§ Data shown:

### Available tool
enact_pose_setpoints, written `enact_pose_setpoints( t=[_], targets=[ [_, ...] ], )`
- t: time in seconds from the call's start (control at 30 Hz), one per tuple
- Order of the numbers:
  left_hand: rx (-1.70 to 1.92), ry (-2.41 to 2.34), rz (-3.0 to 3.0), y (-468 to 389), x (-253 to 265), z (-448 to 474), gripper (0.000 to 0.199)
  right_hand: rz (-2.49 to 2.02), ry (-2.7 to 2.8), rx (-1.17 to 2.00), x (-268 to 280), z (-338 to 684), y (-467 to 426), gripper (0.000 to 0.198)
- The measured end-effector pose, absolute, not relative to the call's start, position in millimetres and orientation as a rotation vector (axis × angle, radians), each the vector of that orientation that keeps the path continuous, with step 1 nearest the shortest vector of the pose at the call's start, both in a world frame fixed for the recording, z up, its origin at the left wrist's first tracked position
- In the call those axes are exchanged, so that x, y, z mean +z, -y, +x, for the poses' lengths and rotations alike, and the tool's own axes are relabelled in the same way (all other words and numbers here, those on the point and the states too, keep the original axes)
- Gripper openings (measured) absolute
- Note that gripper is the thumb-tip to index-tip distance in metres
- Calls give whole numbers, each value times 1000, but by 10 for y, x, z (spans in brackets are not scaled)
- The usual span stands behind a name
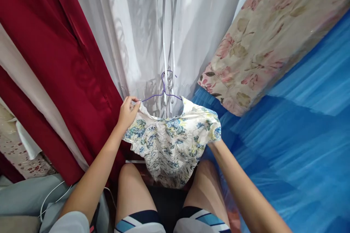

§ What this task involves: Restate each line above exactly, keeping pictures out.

§ Solution to the problem:
### Available tool
enact_pose_setpoints, written `enact_pose_setpoints( t=[_], targets=[ [_, ...] ], )`
- t: time in seconds from the call's start (control at 30 Hz), one per tuple
- Order of the numbers:
  left_hand: rx (-1.70 to 1.92), ry (-2.41 to 2.34), rz (-3.0 to 3.0), y (-468 to 389), x (-253 to 265), z (-448 to 474), gripper (0.000 to 0.199)
  right_hand: rz (-2.49 to 2.02), ry (-2.7 to 2.8), rx (-1.17 to 2.00), x (-268 to 280), z (-338 to 684), y (-467 to 426), gripper (0.000 to 0.198)
- The measured end-effector pose, absolute, not relative to the call's start, position in millimetres and orientation as a rotation vector (axis × angle, radians), each the vector of that orientation that keeps the path continuous, with step 1 nearest the shortest vector of the pose at the call's start, both in a world frame fixed for the recording, z up, its origin at the left wrist's first tracked position
- In the call those axes are exchanged, so that x, y, z mean +z, -y, +x, for the poses' lengths and rotations alike, and the tool's own axes are relabelled in the same way (all other words and numbers here, those on the point and the states too, keep the original axes)
- Gripper openings (measured) absolute
- Note that gripper is the thumb-tip to index-tip distance in metres
- Calls give whole numbers, each value times 1000, but by 10 for y, x, z (spans in brackets are not scaled)
- The usual span stands behind a name

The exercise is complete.